■ Available data:
^^^^^^^^^^^^^^^^

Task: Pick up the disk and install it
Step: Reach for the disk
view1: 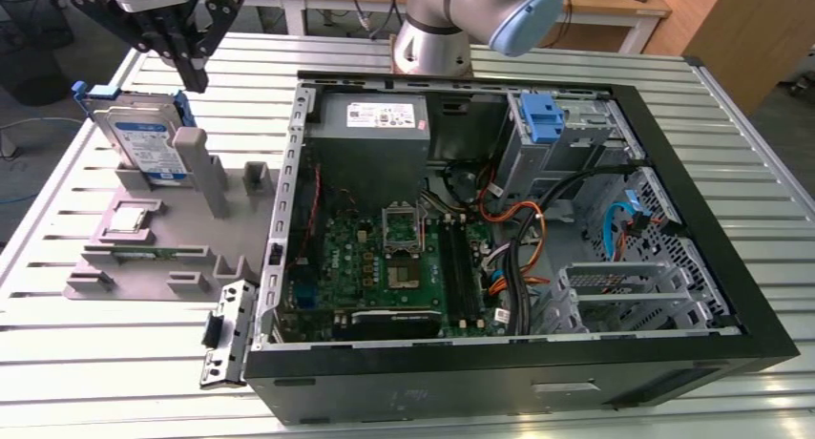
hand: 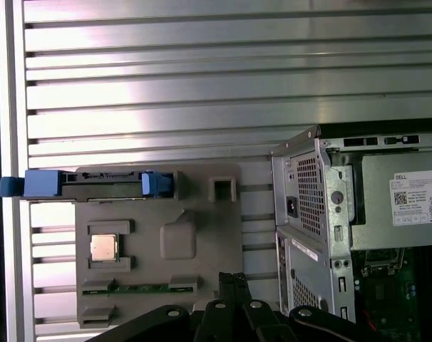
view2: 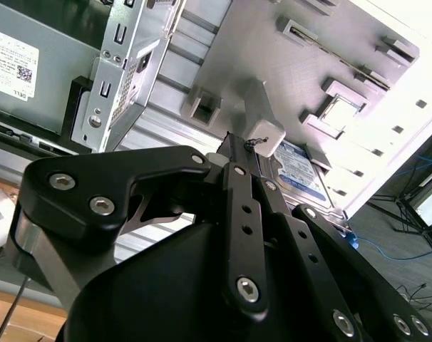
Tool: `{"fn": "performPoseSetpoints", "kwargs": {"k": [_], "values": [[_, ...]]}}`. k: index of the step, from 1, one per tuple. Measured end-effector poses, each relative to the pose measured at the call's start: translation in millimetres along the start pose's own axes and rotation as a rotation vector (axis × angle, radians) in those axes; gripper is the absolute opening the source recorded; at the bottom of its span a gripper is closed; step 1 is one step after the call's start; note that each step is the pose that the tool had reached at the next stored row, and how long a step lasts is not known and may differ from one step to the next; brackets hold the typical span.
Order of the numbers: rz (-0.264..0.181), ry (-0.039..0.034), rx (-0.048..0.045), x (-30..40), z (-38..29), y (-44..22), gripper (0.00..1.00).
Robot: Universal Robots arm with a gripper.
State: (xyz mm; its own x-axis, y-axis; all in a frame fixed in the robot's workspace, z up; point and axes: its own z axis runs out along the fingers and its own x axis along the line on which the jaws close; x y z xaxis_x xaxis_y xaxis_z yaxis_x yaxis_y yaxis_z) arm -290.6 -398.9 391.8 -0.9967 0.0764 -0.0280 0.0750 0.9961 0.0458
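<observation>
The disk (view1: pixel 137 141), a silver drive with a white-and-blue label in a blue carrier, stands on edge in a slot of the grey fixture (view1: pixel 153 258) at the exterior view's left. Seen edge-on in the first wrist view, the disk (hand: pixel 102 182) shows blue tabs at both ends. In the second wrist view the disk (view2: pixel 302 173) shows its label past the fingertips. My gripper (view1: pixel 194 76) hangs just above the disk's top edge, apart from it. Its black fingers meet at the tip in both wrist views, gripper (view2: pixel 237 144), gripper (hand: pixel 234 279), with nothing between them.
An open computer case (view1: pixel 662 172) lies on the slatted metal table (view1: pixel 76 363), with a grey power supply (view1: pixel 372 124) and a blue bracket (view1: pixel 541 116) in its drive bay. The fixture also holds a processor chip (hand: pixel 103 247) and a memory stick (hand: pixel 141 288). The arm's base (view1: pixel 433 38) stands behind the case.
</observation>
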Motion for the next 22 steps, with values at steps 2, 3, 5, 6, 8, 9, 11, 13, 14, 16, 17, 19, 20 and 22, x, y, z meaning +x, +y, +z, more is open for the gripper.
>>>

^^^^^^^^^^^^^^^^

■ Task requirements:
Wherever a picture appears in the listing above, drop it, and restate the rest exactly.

■ Answer to the problem:
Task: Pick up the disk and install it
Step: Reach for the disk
view1: 
hand: 
view2: 
Tool: `{"fn": "performPoseSetpoints", "kwargs": {"k": [_], "values": [[_, ...]]}}`. k: index of the step, from 1, one per tuple. Measured end-effector poses, each relative to the pose measured at the call's start: translation in millimetres along the start pose's own axes and rotation as a rotation vector (axis × angle, radians) in those axes; gripper is the absolute opening the source recorded; at the bottom of its span a gripper is closed; step 1 is one step after the call's start; note that each step is the pose that the tool had reached at the next stored row, and how long a step lasts is not known and may differ from one step to the next; brackets hold the typical span.
Order of the numbers: rz (-0.264..0.181), ry (-0.039..0.034), rx (-0.048..0.045), x (-30..40), z (-38..29), y (-44..22), gripper (0.00..1.00).
Robot: Universal Robots arm with a gripper.
State: (xyz mm; its own x-axis, y-axis; all in a frame fixed in the robot's workspace, z up; point and axes: its own z axis runs out along the fingers and its own x axis along the line on which the jaws close; x y z xaxis_x xaxis_y xaxis_z yaxis_x yaxis_y yaxis_z) arm -290.6 -398.9 391.8 -0.9967 0.0764 -0.0280 0.0750 0.9961 0.0458
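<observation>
The disk (view1: pixel 137 141), a silver drive with a white-and-blue label in a blue carrier, stands on edge in a slot of the grey fixture (view1: pixel 153 258) at the exterior view's left. Seen edge-on in the first wrist view, the disk (hand: pixel 102 182) shows blue tabs at both ends. In the second wrist view the disk (view2: pixel 302 173) shows its label past the fingertips. My gripper (view1: pixel 194 76) hangs just above the disk's top edge, apart from it. Its black fingers meet at the tip in both wrist views, gripper (view2: pixel 237 144), gripper (hand: pixel 234 279), with nothing between them.
An open computer case (view1: pixel 662 172) lies on the slatted metal table (view1: pixel 76 363), with a grey power supply (view1: pixel 372 124) and a blue bracket (view1: pixel 541 116) in its drive bay. The fixture also holds a processor chip (hand: pixel 103 247) and a memory stick (hand: pixel 141 288). The arm's base (view1: pixel 433 38) stands behind the case.
</observation>
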Motion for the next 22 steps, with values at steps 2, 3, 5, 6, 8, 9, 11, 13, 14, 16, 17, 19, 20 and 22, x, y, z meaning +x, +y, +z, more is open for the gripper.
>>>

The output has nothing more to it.